BSRIA has published a new market study which shows that – with the CISCO Cloud Index forecasting – data centre traffic will grow at 23 per cent CAGR, reaching 8.6 zettabytes by 2018.

BSRIA has published a new market study which shows that – with the CISCO Cloud Index forecasting – data centre traffic will grow at 23 per cent CAGR, reaching 8.6 zettabytes by 2018.


The move to off-site data centres is at the heart of this growing trend, however, it is not uncommon for data-critical organisations to retain enterprise data centres on their premises.


Cooling within the data centre is a fundamental function of the smooth and efficient operation, however, the cooling equipment is a major share of the cost within the CAPEX outlay.

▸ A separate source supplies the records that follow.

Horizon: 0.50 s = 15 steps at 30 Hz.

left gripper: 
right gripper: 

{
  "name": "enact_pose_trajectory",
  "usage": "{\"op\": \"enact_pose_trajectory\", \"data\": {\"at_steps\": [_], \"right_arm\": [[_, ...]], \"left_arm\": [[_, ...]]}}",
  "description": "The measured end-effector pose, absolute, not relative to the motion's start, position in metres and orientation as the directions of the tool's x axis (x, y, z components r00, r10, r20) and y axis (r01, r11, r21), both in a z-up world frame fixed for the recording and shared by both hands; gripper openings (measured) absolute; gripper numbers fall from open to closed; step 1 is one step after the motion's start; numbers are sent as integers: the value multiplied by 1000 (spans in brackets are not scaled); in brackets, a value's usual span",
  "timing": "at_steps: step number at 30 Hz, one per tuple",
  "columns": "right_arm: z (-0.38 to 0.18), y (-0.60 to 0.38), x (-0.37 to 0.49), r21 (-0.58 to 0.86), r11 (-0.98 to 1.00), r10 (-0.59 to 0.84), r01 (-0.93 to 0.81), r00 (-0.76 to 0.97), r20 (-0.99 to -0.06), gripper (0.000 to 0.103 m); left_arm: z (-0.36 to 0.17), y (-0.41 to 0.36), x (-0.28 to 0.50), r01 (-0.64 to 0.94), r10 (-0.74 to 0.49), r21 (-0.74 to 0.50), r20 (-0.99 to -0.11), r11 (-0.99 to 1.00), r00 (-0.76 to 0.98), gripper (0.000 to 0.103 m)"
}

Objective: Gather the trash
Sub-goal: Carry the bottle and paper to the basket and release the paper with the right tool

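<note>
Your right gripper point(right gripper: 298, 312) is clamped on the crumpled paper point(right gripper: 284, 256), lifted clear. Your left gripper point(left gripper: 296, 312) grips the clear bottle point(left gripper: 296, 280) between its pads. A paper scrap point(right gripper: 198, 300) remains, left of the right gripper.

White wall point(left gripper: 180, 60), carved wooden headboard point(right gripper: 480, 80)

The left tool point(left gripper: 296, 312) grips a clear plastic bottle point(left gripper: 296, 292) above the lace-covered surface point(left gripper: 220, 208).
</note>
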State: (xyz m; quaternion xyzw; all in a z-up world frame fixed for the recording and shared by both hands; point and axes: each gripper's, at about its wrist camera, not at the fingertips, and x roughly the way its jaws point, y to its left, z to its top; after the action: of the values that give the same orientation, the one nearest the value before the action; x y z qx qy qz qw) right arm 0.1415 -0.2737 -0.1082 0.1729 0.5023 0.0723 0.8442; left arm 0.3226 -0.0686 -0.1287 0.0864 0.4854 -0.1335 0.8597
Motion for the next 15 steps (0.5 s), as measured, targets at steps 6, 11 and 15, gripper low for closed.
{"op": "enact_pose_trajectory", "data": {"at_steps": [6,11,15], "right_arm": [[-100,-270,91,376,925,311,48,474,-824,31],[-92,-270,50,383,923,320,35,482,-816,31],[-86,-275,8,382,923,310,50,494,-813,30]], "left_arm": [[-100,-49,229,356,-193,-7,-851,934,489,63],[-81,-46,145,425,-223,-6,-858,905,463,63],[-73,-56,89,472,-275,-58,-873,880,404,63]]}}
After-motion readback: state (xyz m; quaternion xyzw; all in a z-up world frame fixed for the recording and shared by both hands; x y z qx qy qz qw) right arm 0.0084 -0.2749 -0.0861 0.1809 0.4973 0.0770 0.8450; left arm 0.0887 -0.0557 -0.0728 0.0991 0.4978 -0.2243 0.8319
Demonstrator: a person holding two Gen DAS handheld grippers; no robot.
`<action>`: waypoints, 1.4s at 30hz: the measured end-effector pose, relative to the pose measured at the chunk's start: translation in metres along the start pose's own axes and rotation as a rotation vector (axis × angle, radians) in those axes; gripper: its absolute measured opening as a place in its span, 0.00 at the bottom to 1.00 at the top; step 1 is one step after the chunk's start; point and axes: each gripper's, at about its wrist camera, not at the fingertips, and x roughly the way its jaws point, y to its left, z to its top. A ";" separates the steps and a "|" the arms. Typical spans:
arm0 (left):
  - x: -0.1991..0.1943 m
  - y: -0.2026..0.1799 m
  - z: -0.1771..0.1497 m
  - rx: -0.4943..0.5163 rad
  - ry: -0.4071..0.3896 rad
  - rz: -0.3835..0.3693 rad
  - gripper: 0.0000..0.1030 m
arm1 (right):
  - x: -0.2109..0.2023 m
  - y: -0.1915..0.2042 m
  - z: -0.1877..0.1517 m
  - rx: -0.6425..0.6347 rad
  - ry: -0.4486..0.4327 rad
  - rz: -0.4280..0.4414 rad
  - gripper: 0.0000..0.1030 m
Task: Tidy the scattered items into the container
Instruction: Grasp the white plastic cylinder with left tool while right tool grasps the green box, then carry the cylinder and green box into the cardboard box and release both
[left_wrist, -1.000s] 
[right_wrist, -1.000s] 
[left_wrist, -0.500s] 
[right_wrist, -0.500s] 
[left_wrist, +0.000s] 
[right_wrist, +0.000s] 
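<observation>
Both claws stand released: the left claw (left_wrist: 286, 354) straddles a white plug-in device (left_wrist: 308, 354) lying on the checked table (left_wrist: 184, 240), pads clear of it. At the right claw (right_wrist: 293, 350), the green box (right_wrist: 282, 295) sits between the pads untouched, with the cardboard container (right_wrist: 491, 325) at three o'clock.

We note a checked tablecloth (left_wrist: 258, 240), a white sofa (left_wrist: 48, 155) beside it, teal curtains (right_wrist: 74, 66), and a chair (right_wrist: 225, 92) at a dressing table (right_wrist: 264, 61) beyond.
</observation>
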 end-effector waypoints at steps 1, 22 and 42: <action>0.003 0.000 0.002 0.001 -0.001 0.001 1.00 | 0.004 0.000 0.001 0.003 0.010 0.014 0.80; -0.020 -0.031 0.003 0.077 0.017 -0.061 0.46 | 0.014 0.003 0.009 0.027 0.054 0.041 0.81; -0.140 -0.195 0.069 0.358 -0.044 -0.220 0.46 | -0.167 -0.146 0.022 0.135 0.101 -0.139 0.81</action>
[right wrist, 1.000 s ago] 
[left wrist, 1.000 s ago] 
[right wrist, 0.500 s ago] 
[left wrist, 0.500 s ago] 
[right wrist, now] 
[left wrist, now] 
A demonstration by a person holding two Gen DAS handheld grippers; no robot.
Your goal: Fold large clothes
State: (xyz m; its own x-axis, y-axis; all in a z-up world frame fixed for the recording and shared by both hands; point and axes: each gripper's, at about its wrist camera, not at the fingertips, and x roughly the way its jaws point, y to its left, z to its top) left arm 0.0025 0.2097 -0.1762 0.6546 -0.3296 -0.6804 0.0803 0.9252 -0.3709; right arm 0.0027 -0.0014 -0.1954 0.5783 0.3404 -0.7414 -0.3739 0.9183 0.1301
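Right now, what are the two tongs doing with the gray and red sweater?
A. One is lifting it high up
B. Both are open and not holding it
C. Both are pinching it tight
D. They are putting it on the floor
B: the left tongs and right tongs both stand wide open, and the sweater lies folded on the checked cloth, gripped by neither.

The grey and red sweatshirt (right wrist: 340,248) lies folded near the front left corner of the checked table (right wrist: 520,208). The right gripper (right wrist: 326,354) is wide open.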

A combination of energy efficiency measures and rising energy costs have resulted in companies searching for ways of lowering their PUE (Power Usage Effectiveness) and operating costs. It is especially crucial for the colocation data centres. In particular Big Data companies have been criticised for their inefficiency which is seeing their adoption of newer technologies.


Main types of precision cooling used in data centres


Following amendments in the ASHRAE 2011 (still need to identify that relaxed temperature and humidity requirements for the Data Centres, the cooling segment of the data centre market is undergoing some dramatic changes and opened opportunities for a range of technologies).


Traditional close control (CRAC and CRAH) is still fit for purpose in many countries, however, it is gradually losing its share to newer technologies, especially evaporative cooling.


Evaporative cooling capitalises on the feature of water as a natural coolant when warm and dry air is being humidified allowing for significant savings in operating costs. Evaporative cooling can either utilise the pressurised or compressed water mist (evaporative system) or wetted pads media (adiabatic system).


It is also divided into direct (direct external air is allowed into the data hall) and indirect (when external air does not mix with the internal air within the data hall).


Lone Hansen, WMI Manager – IT Cable Group, BSRIA (pictured right), said: “One major downside with evaporative systems is that they consume water (which can itself be an issue if supplies are scarce) and the evaporative process can cause scaling of pipework and heat exchangers in high pressure systems. The products are more suitable for new build projects due to the space and height requirements, as they are mostly large units. The use of water also raises the issue of legionella, which needs to be given consideration in the design and operation of a facility.”


Close coupled solutions embrace a range of products, located close to the heat source: in-row, rack, rear door heat exchangers and overhead terminal units. These are intended to be more expensive and more suitable at higher densities racks.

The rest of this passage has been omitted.